Søren Busk

Personal information
- Full name: Søren Thomas Busk
- Date of birth: 10 April 1953 (age 73)
- Place of birth: Glostrup, Denmark
- Height: 1.83 m (6 ft 0 in)
- Position: Defender

Youth career
- 1960–1973: Glostrup IC

Senior career*
- Years: Team / Apps / (Gls)
- 1973–1976: Glostrup IC
- 1977–1979: Westfalia Herne / 105 / (16)
- 1979–1982: MVV / 72 / (0)
- 1982–1985: Gent / 64 / (0)
- 1985–1986: MVV / 30 / (4)
- 1986–1987: Monaco / 37 / (3)
- 1987–1988: Wiener SC / 26 / (1)
- 1988–1990: Herfølge / 22 / (3)

International career
- 1979–1988: Denmark / 61 / (2)

= Søren Busk =

Danish footballer (born 1953)

Søren Thomas Busk (born 10 April 1953) is a Danish former footballer who played as a defender. He usually played either right-back or in central defence. He played professionally for a number of European clubs, and helped Gent win the Belgian Cup. He gained 61 caps and scored two goals for the Denmark national football team and represented Denmark at the Euro 1984, 1986 World Cup, and Euro 1988 tournaments.

==Biography==
Born in Glostrup, Busk started his senior career with local club Glostrup IC. He moved abroad in 1976, 23 years of age, to play professionally with Westfalia Herne in the German 2. Bundesliga. In his first season with Herne, Busk scored 12 goals in 32 games. He stayed three seasons with Herne, playing a total 105 games and scoring 16 goals for the club in the 2. Bundesliga. While at Herne, Busk was called up for the Danish national team, and he made his international debut in May 1979. He played three international games while at Herne. In the summer 1979, Busk moved to Dutch club MVV Maastricht in the Eredivisie championship. With MVV, he finished 11th in the Eredivisie 1979–80 season and eighth in the 1980–81 Eredivisie season. MVV finished 16th in the 1981–82 Eredivisie season and were relegated to the secondary Eerste Divisie league, and Busk left the club in the summer 1982.

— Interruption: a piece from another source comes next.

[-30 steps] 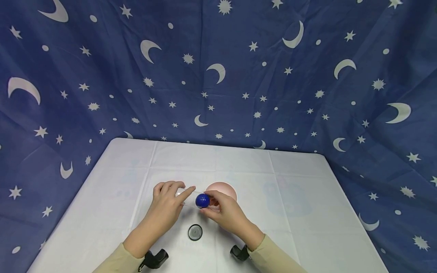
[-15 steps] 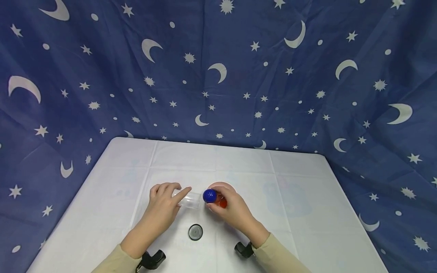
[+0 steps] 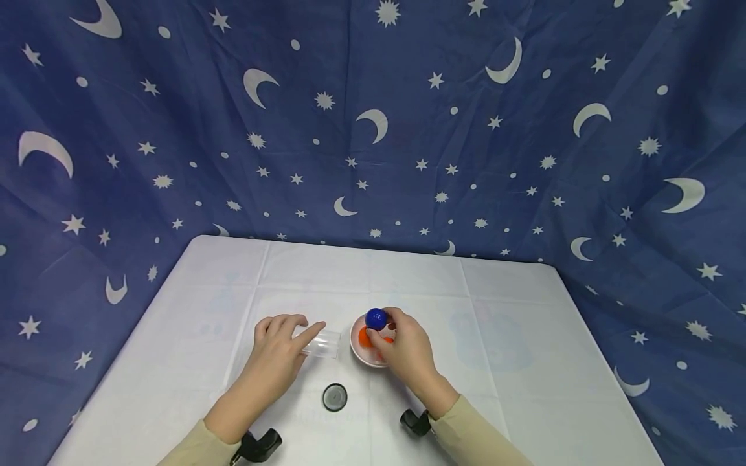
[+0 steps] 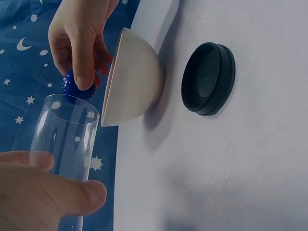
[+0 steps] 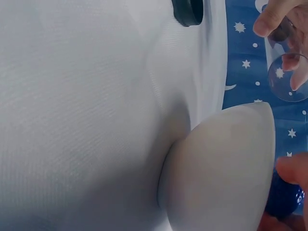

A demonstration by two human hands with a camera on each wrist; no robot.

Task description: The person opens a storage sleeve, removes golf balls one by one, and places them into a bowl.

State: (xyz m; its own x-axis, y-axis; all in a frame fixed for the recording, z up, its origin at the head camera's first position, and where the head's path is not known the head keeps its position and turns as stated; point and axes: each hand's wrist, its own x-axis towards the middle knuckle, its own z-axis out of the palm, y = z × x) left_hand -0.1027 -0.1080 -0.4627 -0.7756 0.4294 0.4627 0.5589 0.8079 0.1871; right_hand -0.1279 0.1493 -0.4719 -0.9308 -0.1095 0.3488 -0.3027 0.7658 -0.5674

He moved to Belgian club K.A.A. Gent in the Belgian First Division A. He was named Gent's player of the year, each of his three years at the club, and helped Gent win the 1984 Belgian Cup trophy. Busk was called up to represent Denmark at the 1984 European Championships. He operated as a right-back in Denmark's first three games against France, Yugoslavia, and Belgium, but switched to the other flank for the Danes' dramatic semi-final against Spain in Lyon, with John Sivebæk coming in on the other side of the defence. In the summer 1985, Busk moved back to play for MVV Maastricht. While playing for MVV, he was a part of the Denmark team at the 1986 World Cup. Busk played well in the first round as Denmark topped the group, but endured a torrid time during their second-round 5–1 defeat to Spain, and conceded one of the two penalties given away by the Danes in the second half.

After the World Cup, Busk moved to play for French club AS Monaco in the Ligue 1 championship in the summer 1986. He played one season with Monaco, before leaving the club in the summer 1987. He joined Austrian club Wiener SC in the Austrian Football Bundesliga, playing one season for the club. While at Wiener SC, Busk represented Denmark at the 1988 European Championships, playing in Denmark's first game at the tournament. After the European Championship, Busk ended his international career, and moved back to Denmark in the summer 1988.

He started playing for Herfølge BK in 1988. In 1989, he was named sports director of Herfølge, occupying the job for one-and-a-half year. He continued his active career while being sports director, and ended his playing career in 1990.

He went on to a job as a sales director in SELECT Sport A/S.

== Family ==
His granddaughter Mila Bischoff is also a footballer for Brøndby IF.